#### EXERCISE DETAILS:
Repeat back the entries that follow, keeping every word as it is.

= = = = =

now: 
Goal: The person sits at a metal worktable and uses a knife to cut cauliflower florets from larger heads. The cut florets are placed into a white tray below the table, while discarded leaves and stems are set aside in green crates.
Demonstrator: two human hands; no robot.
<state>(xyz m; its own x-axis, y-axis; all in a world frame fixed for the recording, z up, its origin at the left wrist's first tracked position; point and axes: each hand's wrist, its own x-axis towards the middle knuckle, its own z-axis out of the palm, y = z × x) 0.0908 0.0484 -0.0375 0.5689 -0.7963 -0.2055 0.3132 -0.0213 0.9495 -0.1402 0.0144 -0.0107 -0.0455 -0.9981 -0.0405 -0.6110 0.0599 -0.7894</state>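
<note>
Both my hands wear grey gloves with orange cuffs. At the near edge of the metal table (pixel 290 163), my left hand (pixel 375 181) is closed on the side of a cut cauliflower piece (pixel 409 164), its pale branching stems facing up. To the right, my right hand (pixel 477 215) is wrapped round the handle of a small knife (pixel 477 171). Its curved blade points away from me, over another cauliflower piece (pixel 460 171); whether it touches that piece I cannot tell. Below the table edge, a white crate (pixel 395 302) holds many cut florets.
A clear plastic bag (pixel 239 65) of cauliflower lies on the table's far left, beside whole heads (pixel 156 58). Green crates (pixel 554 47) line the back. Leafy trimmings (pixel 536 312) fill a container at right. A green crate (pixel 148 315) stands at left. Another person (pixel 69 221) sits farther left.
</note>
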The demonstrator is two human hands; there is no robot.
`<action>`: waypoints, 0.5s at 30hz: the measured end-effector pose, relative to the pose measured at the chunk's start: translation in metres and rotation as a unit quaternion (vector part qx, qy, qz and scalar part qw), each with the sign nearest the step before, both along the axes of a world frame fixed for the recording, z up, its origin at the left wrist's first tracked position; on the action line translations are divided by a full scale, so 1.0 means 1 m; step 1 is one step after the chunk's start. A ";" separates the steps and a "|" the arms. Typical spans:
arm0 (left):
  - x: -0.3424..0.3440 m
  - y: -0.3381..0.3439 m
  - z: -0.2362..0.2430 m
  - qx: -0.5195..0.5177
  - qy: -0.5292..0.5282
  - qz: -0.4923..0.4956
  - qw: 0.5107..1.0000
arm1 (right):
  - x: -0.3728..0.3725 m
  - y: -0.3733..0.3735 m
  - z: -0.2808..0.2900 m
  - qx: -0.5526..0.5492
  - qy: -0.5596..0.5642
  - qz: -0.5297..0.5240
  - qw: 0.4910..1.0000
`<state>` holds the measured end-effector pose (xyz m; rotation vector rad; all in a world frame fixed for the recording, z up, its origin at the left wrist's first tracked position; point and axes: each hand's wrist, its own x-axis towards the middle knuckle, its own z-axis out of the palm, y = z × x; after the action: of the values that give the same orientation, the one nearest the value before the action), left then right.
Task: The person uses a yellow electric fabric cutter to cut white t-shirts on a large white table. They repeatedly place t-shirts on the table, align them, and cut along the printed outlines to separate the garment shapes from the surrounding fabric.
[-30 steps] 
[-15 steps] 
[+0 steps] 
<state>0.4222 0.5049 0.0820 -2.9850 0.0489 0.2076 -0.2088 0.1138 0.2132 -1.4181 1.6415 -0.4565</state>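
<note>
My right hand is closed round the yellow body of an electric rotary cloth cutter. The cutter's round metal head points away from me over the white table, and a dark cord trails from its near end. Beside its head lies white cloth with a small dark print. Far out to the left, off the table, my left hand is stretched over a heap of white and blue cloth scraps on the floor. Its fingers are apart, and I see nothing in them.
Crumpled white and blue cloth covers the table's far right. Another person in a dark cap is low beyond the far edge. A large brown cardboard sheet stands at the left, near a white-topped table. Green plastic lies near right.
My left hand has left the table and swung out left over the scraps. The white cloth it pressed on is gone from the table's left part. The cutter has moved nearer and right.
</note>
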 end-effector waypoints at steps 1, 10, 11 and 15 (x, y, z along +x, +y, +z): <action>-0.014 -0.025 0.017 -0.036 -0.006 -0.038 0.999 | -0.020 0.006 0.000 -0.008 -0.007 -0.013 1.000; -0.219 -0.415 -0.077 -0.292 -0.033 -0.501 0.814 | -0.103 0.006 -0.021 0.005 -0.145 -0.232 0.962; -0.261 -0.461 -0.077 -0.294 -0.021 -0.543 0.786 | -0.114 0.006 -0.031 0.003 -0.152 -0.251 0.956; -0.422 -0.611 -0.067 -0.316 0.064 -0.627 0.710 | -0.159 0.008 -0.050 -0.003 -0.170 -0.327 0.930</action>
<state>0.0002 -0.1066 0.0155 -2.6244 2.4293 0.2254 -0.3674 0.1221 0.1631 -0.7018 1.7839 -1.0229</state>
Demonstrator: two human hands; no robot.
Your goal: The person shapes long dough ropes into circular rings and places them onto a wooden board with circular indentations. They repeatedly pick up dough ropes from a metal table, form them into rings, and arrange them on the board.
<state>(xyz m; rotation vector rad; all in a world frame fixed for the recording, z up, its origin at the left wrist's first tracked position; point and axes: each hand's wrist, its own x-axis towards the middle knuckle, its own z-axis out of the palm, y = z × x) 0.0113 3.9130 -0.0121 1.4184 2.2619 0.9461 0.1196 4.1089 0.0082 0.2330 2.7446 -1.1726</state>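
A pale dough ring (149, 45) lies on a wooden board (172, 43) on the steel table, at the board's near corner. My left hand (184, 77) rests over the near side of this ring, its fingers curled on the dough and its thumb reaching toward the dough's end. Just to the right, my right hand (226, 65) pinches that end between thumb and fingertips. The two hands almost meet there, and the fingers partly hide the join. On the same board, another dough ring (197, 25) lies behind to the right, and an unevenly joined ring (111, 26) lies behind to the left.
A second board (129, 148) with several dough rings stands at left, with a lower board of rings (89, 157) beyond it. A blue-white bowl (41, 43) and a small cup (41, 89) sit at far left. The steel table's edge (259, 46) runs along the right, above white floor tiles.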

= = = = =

#### EXPECTED OUTPUT:
now: 
Goal: The person sits at a metal worktable and uses a knife to cut cauliflower florets from larger heads. The cut florets are placed into a white tray below the table, while discarded leaves and stems are set aside in green crates.
Demonstrator: two human hands; no robot.
<state>(xyz m; its own x-axis, y-axis; all in a world frame fixed for the recording, z up, its origin at the left wrist's first tracked position; point and axes: each hand's wrist, its own x-axis towards the middle knuckle, its own z-axis out of the palm, y = z × x) 0.0908 0.0484 -0.0375 0.5689 -0.7963 -0.2055 0.3132 -0.0213 0.9495 -0.1402 0.0144 -0.0107 -0.0455 -0.9981 -0.0405 -0.6110 0.0599 -0.7894</state>
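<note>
Both my hands wear grey gloves with orange cuffs. At the near edge of the metal table (pixel 290 163), my left hand (pixel 375 181) is closed on the side of a cut cauliflower piece (pixel 409 164), its pale branching stems facing up. To the right, my right hand (pixel 477 215) is wrapped round the handle of a small knife (pixel 477 171). Its curved blade points away from me, over another cauliflower piece (pixel 460 171); whether it touches that piece I cannot tell. Below the table edge, a white crate (pixel 395 302) holds many cut florets.
A clear plastic bag (pixel 239 65) of cauliflower lies on the table's far left, beside whole heads (pixel 156 58). Green crates (pixel 554 47) line the back. Leafy trimmings (pixel 536 312) fill a container at right. A green crate (pixel 148 315) stands at left. Another person (pixel 69 221) sits farther left.
</note>
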The demonstrator is two human hands; there is no robot.
`<action>`: waypoints, 0.5s at 30hz: the measured end-effector pose, relative to the pose measured at the chunk's start: translation in metres and rotation as a unit quaternion (vector part qx, qy, qz and scalar part qw), each with the sign nearest the step before, both along the axes of a world frame fixed for the recording, z up, its origin at the left wrist's first tracked position; on the action line translations are divided by a full scale, so 1.0 means 1 m; step 1 is one step after the chunk's start. A ";" separates the steps and a "|" the arms. Typical spans:
arm0 (left):
  - x: -0.3424..0.3440 m
  - y: -0.3381..0.3439 m
  - z: -0.2362..0.2430 m
  - qx: -0.5195..0.5177
  - qy: -0.5292..0.5282
  - qz: -0.4923..0.4956
  - qw: 0.5107..1.0000
arm1 (right):
  - x: -0.3728..0.3725 m
  - y: -0.3733..0.3735 m
  - z: -0.2808..0.2900 m
  - qx: -0.5526..0.5492
  - qy: -0.5596..0.5642
  - qz: -0.5297..0.5240
  - qw: 0.4910..1.0000
`<state>` holds the measured end-effector pose (xyz m; rotation vector rad; all in a world frame fixed for the recording, z up, its origin at the left wrist's first tracked position; point and axes: each hand's wrist, its own x-axis towards the middle knuckle, its own z-axis out of the palm, y = z × x; after the action: of the values that give the same orientation, the one nearest the value before the action), left then right.
Task: The person uses a yellow electric fabric cutter to cut white t-shirts on a large white table. They repeatedly place t-shirts on the table, align them, and cut along the printed outlines to separate the garment shapes from the surrounding fabric.
[-30 steps] 
[-15 steps] 
[+0 steps] 
<state>0.4222 0.5049 0.0820 -2.9850 0.0489 0.2076 -0.2088 0.1138 0.2132 -1.4181 1.6415 -0.4565</state>
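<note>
My right hand is closed round the yellow body of an electric rotary cloth cutter. The cutter's round metal head points away from me over the white table, and a dark cord trails from its near end. Beside its head lies white cloth with a small dark print. Far out to the left, off the table, my left hand is stretched over a heap of white and blue cloth scraps on the floor. Its fingers are apart, and I see nothing in them.
Crumpled white and blue cloth covers the table's far right. Another person in a dark cap is low beyond the far edge. A large brown cardboard sheet stands at the left, near a white-topped table. Green plastic lies near right.
My left hand has left the table and swung out left over the scraps. The white cloth it pressed on is gone from the table's left part. The cutter has moved nearer and right.
</note>
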 end-effector waypoints at steps 1, 10, 11 and 15 (x, y, z along +x, +y, +z): <action>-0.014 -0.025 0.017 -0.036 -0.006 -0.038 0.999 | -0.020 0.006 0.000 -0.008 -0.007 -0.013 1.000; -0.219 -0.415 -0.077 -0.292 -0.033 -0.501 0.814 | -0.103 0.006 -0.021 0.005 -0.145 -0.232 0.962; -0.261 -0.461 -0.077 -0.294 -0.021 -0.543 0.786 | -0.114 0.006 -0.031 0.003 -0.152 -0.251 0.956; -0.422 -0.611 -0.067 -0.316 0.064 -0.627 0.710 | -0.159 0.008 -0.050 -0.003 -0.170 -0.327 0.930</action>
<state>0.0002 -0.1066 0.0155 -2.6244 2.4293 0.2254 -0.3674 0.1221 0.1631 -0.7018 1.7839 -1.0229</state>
Demonstrator: two human hands; no robot.
Your goal: The person shapes long dough ropes into circular rings and places them onto a wooden board with circular indentations. They repeatedly pick up dough ropes from a metal table, form them into rings, and arrange them on the board.
<state>(xyz m; rotation vector rad; all in a world frame fixed for the recording, z up, its origin at the left wrist's first tracked position; point and axes: each hand's wrist, its own x-axis towards the middle knuckle, its own z-axis out of the palm, y = z × x) 0.0113 3.9130 -0.0121 1.4184 2.2619 0.9461 0.1196 4.1089 0.0082 0.2330 2.7446 -1.1726</state>
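A pale dough ring (149, 45) lies on a wooden board (172, 43) on the steel table, at the board's near corner. My left hand (184, 77) rests over the near side of this ring, its fingers curled on the dough and its thumb reaching toward the dough's end. Just to the right, my right hand (226, 65) pinches that end between thumb and fingertips. The two hands almost meet there, and the fingers partly hide the join. On the same board, another dough ring (197, 25) lies behind to the right, and an unevenly joined ring (111, 26) lies behind to the left.
A second board (129, 148) with several dough rings stands at left, with a lower board of rings (89, 157) beyond it. A blue-white bowl (41, 43) and a small cup (41, 89) sit at far left. The steel table's edge (259, 46) runs along the right, above white floor tiles.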

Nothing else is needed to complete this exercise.